Das überrascht mich. „Bist du etwa nicht glücklich?"
Er steht auf und geht in anmutigen Schritten zur Fensterbank. „Doch, ich bin sehr glücklich, ein Teil seines Lebens zu sein. Aber ich wäre noch glücklicher, würde es auch Yukidaruma sein können. Doch, wie sagt ihr Menschen noch so schön: Wir alle haben unsere Päckchen zu tragen. Auch Katzen. Aber unsere Menschen werden für uns immer an erster Stelle stehen."
Hastig folge ich ihm, bevor er aus dem Fenster verschwindet. „Peke J, warte bitte!"
„Was denn?", entgegnet er mit schiefen Köpfchen.
„Chifuyu... er..." Ich senke den Blick, in meiner Brust stolpert mein Herz über den Verbindungsfaden zum Universum, weil es sich so sehr danach sehnt, in dem Gletscher von hundert Sternen zu zerbrechen. Es würde waghalsige Dinge wie diese auf sich nehmen, bloß um dorthin zurückkehren zu können. Zurück zu Chifuyu und unserer vollkommenen Welt. „Vermisst er mich sehr? Ist mein Verlust sehr schmerzhaft für ihn?"

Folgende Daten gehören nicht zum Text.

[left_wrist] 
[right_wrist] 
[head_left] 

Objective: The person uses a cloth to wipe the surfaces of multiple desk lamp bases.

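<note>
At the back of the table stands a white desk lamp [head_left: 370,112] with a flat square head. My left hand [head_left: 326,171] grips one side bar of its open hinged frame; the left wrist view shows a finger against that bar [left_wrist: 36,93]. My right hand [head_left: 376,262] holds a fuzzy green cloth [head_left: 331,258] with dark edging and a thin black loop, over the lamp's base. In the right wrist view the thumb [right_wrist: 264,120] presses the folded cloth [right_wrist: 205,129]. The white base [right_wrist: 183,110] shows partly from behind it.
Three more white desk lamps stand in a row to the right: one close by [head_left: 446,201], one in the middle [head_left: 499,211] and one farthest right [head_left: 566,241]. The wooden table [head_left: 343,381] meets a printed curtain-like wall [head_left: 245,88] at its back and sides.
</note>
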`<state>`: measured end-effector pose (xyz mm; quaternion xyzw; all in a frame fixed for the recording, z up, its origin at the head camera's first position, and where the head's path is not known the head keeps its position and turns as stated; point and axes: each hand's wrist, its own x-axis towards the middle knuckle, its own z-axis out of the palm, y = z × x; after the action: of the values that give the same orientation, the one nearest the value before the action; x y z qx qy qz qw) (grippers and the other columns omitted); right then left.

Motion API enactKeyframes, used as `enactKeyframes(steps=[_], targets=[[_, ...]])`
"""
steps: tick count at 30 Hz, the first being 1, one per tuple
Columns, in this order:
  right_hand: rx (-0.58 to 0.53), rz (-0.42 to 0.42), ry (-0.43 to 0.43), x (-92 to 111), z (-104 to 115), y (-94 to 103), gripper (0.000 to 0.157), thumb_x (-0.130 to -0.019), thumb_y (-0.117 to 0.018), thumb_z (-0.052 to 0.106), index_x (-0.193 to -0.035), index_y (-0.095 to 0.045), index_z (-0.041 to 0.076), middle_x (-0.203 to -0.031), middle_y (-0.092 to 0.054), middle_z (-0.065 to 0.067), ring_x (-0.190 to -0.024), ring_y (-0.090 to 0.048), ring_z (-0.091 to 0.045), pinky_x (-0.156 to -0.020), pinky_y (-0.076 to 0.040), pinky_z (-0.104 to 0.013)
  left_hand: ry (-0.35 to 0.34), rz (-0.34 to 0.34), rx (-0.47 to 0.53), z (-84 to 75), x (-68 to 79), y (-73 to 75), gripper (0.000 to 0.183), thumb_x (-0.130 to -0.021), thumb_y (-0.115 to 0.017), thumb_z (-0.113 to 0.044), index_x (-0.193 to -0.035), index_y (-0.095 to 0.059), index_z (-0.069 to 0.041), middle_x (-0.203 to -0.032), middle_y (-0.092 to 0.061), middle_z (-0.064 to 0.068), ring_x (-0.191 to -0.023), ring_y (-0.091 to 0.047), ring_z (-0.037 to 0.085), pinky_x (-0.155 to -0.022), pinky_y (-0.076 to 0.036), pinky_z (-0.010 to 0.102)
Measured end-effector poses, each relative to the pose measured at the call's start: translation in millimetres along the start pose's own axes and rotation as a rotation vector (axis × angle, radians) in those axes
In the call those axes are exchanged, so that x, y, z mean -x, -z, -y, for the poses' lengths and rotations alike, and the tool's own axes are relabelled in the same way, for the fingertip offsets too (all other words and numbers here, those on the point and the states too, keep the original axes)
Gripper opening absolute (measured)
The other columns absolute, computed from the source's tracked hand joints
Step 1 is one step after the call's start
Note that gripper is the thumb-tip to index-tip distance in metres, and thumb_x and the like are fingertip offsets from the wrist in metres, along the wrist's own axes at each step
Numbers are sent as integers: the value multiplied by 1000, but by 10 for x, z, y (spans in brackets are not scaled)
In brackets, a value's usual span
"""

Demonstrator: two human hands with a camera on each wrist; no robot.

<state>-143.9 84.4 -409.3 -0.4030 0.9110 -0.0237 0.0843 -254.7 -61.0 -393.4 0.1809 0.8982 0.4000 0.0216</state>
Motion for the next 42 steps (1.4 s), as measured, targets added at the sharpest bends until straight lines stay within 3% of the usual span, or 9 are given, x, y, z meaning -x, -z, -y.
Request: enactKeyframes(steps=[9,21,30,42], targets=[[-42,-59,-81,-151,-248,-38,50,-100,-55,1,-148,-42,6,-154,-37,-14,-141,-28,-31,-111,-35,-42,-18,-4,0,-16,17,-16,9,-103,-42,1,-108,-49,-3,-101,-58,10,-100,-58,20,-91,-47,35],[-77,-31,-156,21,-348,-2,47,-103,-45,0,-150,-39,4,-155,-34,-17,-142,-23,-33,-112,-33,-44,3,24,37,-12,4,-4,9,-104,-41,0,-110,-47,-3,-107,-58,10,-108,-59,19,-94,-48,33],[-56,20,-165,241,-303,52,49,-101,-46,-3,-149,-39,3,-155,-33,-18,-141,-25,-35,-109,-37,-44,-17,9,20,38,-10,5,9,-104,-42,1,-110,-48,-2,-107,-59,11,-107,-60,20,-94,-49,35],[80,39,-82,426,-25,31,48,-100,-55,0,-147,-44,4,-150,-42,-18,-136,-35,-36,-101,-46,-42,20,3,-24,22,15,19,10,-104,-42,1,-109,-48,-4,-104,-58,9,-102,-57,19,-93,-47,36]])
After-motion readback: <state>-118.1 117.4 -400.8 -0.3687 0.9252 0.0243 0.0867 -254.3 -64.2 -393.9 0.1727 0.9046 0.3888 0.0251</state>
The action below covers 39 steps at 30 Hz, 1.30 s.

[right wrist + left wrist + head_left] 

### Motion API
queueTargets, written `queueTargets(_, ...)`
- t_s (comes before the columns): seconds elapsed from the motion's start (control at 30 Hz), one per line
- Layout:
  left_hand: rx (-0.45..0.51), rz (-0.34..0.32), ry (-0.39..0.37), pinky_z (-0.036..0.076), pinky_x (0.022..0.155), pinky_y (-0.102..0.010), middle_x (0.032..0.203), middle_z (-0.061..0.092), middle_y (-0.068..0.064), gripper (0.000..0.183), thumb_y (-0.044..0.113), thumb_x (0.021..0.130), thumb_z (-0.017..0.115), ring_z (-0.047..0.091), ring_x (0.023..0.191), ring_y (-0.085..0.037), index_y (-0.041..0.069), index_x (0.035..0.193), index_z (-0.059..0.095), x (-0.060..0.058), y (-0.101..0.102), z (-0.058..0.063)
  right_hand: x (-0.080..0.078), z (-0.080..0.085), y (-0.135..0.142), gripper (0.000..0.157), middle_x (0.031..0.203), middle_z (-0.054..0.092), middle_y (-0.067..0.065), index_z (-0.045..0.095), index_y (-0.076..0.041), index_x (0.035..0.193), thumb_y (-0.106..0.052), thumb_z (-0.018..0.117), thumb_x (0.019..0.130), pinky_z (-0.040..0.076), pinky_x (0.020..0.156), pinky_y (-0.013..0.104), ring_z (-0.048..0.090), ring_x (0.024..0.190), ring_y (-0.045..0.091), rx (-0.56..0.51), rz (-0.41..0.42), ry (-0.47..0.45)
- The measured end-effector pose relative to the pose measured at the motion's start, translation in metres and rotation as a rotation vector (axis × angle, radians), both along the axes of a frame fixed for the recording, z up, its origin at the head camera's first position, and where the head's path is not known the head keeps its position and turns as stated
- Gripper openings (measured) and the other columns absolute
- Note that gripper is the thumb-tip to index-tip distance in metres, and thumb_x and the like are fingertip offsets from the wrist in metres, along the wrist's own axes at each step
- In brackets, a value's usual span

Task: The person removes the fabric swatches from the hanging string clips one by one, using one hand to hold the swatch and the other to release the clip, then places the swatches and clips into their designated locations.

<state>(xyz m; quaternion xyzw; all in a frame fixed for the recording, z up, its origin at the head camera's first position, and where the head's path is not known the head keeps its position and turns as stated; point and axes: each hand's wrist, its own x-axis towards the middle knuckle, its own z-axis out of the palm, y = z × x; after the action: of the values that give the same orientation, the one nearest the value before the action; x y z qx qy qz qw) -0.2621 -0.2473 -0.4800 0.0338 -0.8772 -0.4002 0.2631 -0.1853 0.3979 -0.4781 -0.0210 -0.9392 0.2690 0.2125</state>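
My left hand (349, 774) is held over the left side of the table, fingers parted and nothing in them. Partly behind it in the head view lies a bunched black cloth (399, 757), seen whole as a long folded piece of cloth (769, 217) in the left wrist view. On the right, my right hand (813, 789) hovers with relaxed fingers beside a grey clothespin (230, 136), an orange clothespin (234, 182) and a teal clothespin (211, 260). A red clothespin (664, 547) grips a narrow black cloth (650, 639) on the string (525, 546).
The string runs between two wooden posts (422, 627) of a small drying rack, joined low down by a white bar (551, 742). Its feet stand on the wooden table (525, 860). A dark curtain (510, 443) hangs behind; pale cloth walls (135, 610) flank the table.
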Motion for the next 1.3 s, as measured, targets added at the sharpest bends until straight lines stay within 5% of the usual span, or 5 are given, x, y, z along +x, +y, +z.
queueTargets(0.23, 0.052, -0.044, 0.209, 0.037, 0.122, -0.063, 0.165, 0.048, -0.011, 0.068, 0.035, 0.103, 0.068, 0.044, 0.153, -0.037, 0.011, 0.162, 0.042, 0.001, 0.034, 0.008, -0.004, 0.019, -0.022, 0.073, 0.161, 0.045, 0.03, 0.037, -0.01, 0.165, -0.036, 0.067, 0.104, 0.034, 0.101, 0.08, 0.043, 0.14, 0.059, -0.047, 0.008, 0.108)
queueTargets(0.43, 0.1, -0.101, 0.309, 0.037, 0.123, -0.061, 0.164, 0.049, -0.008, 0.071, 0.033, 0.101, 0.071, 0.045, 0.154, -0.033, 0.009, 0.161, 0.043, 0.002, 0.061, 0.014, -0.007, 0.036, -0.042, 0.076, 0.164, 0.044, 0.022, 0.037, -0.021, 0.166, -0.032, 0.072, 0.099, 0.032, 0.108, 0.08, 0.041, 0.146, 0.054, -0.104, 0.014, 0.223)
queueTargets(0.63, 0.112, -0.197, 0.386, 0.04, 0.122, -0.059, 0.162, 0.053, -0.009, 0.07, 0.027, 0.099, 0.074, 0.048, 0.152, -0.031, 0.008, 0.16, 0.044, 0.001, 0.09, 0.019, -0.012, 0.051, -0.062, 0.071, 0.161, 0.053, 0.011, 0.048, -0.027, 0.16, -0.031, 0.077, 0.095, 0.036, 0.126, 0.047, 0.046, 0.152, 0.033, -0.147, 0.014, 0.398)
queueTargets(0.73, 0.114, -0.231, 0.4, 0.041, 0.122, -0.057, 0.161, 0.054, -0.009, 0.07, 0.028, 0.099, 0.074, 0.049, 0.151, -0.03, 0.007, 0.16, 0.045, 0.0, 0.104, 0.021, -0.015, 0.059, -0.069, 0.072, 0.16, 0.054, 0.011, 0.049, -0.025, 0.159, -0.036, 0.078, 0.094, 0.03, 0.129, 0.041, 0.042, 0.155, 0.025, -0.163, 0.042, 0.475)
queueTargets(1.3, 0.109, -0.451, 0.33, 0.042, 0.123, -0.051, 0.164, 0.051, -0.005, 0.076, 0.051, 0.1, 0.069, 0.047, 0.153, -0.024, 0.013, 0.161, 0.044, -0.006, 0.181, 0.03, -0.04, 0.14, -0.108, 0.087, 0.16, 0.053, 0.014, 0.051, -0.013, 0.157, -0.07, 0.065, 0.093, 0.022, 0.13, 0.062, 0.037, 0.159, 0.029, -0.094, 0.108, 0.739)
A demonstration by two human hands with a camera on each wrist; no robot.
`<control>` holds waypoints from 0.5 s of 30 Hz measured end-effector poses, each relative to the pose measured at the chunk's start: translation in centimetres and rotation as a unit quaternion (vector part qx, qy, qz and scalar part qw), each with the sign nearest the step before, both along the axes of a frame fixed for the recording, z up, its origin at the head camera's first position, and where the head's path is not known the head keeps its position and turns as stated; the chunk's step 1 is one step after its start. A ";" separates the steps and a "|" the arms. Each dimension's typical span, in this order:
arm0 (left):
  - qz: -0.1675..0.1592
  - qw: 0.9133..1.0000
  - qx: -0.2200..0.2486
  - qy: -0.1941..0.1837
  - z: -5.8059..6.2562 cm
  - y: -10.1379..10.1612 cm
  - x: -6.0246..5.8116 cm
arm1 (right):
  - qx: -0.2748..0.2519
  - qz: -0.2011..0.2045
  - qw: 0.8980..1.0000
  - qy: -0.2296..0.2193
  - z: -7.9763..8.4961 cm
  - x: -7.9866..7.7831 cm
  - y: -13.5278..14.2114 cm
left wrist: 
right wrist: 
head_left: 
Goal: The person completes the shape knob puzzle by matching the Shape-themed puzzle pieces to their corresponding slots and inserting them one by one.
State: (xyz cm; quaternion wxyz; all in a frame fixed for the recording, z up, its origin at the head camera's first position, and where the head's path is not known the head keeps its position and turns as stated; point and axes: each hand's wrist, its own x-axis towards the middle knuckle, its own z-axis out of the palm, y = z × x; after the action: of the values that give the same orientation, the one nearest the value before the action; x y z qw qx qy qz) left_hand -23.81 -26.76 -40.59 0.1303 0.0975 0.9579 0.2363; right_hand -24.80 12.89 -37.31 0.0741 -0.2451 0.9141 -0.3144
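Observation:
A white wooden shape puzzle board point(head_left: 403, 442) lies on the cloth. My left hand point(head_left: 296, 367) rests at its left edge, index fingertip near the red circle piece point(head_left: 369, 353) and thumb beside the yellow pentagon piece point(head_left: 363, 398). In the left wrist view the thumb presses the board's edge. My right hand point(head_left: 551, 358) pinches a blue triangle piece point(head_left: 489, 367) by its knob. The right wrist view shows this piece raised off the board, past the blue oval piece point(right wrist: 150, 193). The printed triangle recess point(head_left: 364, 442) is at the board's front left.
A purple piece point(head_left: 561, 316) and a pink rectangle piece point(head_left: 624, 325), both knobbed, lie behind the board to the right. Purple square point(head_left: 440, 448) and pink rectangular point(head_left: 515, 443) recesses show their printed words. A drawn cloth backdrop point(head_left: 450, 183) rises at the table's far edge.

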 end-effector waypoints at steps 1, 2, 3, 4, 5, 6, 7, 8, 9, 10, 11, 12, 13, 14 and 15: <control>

Er kichert entzückt. „Natürlich, Saejin. Du bist schließlich der Juwel seines Universums."
Drei Monate bleiben mir also.
Drei Monate, um ihm doch noch meine Gefühle zu gestehen.
Möglicherweise bin ich verrückt und möglicherweise bin ich so benommen von den Erinnerungen an Chifuyus Berührungen, dass ich nicht daran denke, dass meine Gefühle nicht erwidern werden könnten.
Er wird mich retten.
Ganz sicher.
Ich bin bereit dafür, mein Schicksal in die eigene Hand zu nehmen – als Katze. Und wie ich das bin!